• [ASSIGNMENT]
Because the pictures are not wanted, reproduce the rest of the records below exactly as they stand.

Collection entries:
◇ ◇ ◇ ◇ ◇ ◇ ◇
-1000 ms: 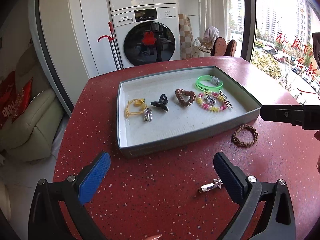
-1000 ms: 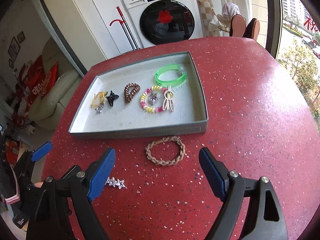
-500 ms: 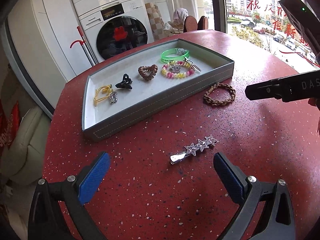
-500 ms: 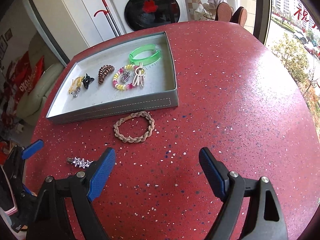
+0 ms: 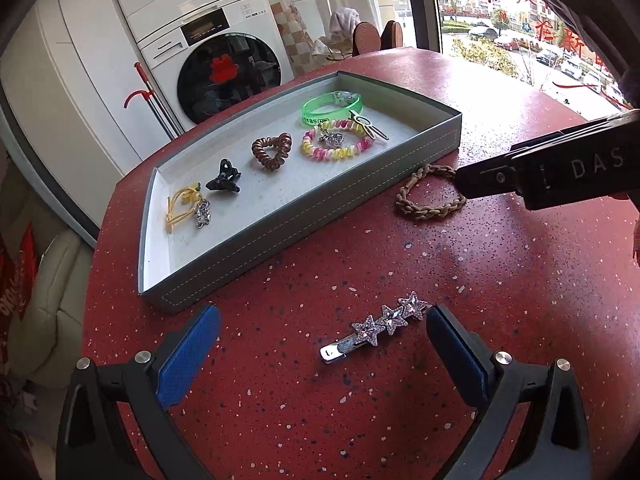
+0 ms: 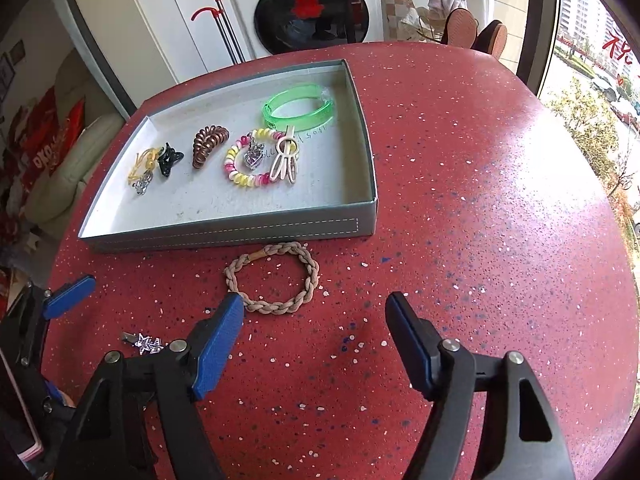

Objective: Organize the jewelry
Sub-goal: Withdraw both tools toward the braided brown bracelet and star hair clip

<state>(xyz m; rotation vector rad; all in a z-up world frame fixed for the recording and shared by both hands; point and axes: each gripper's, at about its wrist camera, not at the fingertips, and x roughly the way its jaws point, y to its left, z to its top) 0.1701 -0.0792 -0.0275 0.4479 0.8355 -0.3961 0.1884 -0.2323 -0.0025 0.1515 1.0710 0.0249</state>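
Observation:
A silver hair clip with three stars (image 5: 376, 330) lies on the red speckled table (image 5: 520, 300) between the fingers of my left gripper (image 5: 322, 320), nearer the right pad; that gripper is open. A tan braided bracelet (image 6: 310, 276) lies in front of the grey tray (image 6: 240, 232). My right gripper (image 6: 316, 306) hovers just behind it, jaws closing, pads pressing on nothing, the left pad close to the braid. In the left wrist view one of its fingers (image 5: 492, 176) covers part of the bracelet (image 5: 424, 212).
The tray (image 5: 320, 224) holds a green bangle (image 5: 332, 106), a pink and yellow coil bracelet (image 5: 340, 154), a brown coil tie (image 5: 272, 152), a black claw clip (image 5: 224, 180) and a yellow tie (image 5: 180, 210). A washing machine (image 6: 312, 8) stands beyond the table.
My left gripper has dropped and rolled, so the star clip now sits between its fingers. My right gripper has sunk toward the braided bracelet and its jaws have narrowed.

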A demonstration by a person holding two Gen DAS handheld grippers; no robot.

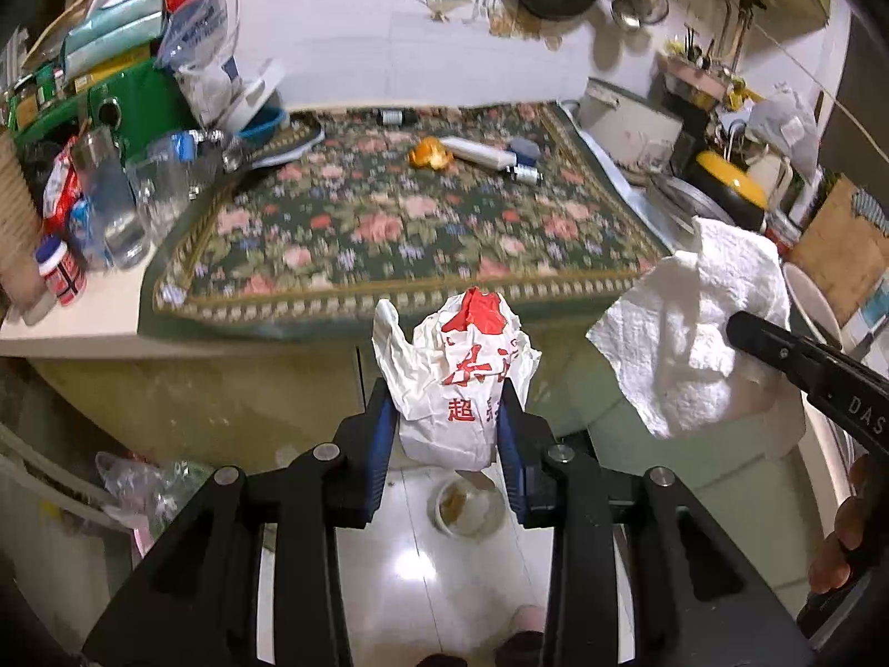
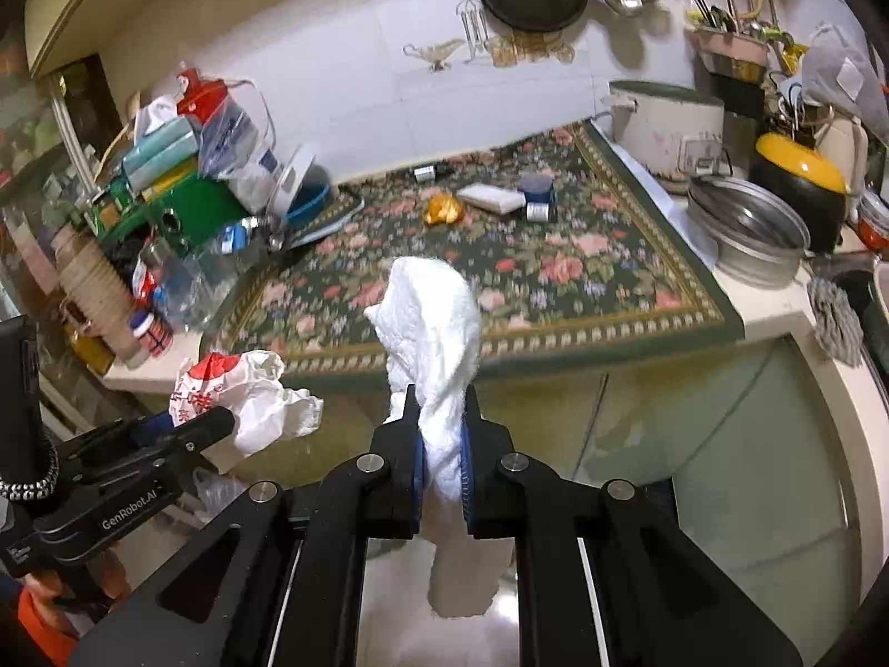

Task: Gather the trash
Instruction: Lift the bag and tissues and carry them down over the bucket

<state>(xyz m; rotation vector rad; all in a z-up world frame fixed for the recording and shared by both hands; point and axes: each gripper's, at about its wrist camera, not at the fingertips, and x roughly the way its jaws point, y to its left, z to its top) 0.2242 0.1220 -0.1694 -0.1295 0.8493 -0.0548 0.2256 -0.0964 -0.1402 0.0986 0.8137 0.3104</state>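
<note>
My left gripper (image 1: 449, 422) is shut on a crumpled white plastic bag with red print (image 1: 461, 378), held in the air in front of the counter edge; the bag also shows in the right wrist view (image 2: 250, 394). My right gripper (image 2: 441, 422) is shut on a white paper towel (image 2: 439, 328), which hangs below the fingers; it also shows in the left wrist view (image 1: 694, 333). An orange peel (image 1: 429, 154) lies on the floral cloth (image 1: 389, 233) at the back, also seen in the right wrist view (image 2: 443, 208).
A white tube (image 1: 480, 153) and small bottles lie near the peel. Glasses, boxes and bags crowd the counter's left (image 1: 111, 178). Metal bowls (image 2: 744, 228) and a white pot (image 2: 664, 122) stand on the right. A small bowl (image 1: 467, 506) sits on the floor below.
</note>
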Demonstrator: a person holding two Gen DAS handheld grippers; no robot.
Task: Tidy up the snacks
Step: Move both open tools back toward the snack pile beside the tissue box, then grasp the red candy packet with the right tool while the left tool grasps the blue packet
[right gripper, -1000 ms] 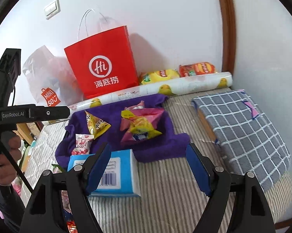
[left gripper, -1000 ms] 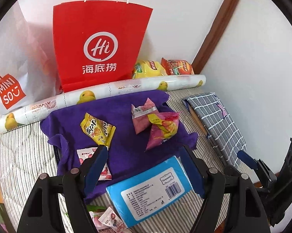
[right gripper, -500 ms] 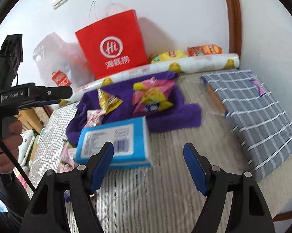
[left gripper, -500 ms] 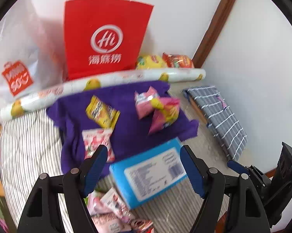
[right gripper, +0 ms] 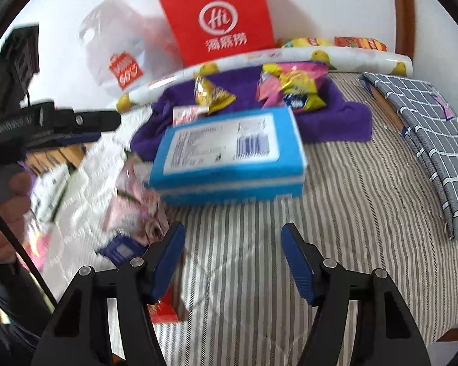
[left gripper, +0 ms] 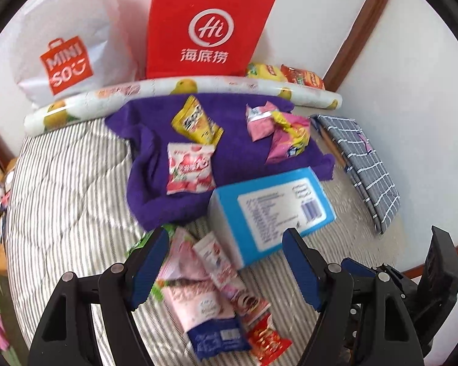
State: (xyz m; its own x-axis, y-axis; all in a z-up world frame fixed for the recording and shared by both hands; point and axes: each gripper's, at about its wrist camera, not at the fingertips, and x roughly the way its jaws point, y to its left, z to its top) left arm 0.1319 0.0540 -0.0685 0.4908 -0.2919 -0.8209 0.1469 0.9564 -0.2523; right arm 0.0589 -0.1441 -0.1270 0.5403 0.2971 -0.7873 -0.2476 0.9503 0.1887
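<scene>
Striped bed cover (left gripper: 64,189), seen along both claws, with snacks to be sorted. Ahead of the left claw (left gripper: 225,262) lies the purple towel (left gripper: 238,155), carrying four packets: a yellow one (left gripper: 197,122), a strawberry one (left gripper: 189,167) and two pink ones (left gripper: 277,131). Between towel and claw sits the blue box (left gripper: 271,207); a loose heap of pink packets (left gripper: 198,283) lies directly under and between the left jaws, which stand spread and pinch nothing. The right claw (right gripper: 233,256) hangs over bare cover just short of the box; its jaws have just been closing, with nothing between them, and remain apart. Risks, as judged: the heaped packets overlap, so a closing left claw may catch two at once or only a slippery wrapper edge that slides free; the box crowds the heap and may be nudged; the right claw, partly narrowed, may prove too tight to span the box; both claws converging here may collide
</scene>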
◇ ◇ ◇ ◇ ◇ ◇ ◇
• [RESPONSE]
-1000 ms: 
-1000 ms: 
-500 ms: 
-500 ms: 
+0 ms: 
+0 ms: 

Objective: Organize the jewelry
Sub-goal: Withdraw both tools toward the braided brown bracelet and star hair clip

<state>(xyz m; rotation vector rad; all in a z-up world frame fixed for the recording and shared by both hands; point and axes: each gripper's, at about its wrist camera, not at the fingertips, and x roughly the way its jaws point, y to its left, z to its top) 0.1701 -0.0792 -0.0275 0.4479 0.8355 -0.3961 0.1884 -0.2323 -0.0025 0.1515 1.0710 0.0249</state>
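Observation:
A silver hair clip with three stars (image 5: 376, 330) lies on the red speckled table (image 5: 520, 300) between the fingers of my left gripper (image 5: 322, 320), nearer the right pad; that gripper is open. A tan braided bracelet (image 6: 310, 276) lies in front of the grey tray (image 6: 240, 232). My right gripper (image 6: 316, 306) hovers just behind it, jaws closing, pads pressing on nothing, the left pad close to the braid. In the left wrist view one of its fingers (image 5: 492, 176) covers part of the bracelet (image 5: 424, 212).
The tray (image 5: 320, 224) holds a green bangle (image 5: 332, 106), a pink and yellow coil bracelet (image 5: 340, 154), a brown coil tie (image 5: 272, 152), a black claw clip (image 5: 224, 180) and a yellow tie (image 5: 180, 210). A washing machine (image 6: 312, 8) stands beyond the table.
My left gripper has dropped and rolled, so the star clip now sits between its fingers. My right gripper has sunk toward the braided bracelet and its jaws have narrowed.
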
A demonstration by a person holding two Gen DAS handheld grippers; no robot.


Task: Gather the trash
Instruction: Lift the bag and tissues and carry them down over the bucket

<state>(xyz m; rotation vector rad; all in a z-up world frame fixed for the recording and shared by both hands; point and axes: each gripper's, at about its wrist camera, not at the fingertips, and x roughly the way its jaws point, y to its left, z to its top) 0.2242 0.1220 -0.1694 -0.1295 0.8493 -0.0548 0.2256 -0.0964 -0.1402 0.0986 0.8137 0.3104</state>
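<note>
My left gripper (image 1: 449, 422) is shut on a crumpled white plastic bag with red print (image 1: 461, 378), held in the air in front of the counter edge; the bag also shows in the right wrist view (image 2: 250, 394). My right gripper (image 2: 441, 422) is shut on a white paper towel (image 2: 439, 328), which hangs below the fingers; it also shows in the left wrist view (image 1: 694, 333). An orange peel (image 1: 429, 154) lies on the floral cloth (image 1: 389, 233) at the back, also seen in the right wrist view (image 2: 443, 208).
A white tube (image 1: 480, 153) and small bottles lie near the peel. Glasses, boxes and bags crowd the counter's left (image 1: 111, 178). Metal bowls (image 2: 744, 228) and a white pot (image 2: 664, 122) stand on the right. A small bowl (image 1: 467, 506) sits on the floor below.
</note>
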Demonstrator: a person holding two Gen DAS handheld grippers; no robot.
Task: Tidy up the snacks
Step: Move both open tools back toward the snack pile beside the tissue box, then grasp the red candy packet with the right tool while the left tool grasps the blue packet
[right gripper, -1000 ms] 
[left gripper, -1000 ms] 
[right gripper, -500 ms] 
[left gripper, -500 ms] 
[right gripper, +0 ms] 
[left gripper, +0 ms] 
State: (xyz m; its own x-axis, y-axis; all in a z-up world frame fixed for the recording and shared by both hands; point and axes: each gripper's, at about its wrist camera, not at the fingertips, and x roughly the way its jaws point, y to its left, z to its top) left arm 0.1319 0.0540 -0.0685 0.4908 -0.2919 -0.8209 0.1469 0.9564 -0.2523; right arm 0.0589 -0.1441 -0.1270 0.5403 0.2971 -0.7873 -0.2476 0.9503 0.1887
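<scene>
Striped bed cover (left gripper: 64,189), seen along both claws, with snacks to be sorted. Ahead of the left claw (left gripper: 225,262) lies the purple towel (left gripper: 238,155), carrying four packets: a yellow one (left gripper: 197,122), a strawberry one (left gripper: 189,167) and two pink ones (left gripper: 277,131). Between towel and claw sits the blue box (left gripper: 271,207); a loose heap of pink packets (left gripper: 198,283) lies directly under and between the left jaws, which stand spread and pinch nothing. The right claw (right gripper: 233,256) hangs over bare cover just short of the box; its jaws have just been closing, with nothing between them, and remain apart. Risks, as judged: the heaped packets overlap, so a closing left claw may catch two at once or only a slippery wrapper edge that slides free; the box crowds the heap and may be nudged; the right claw, partly narrowed, may prove too tight to span the box; both claws converging here may collide
</scene>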

Nothing remains to add to the output.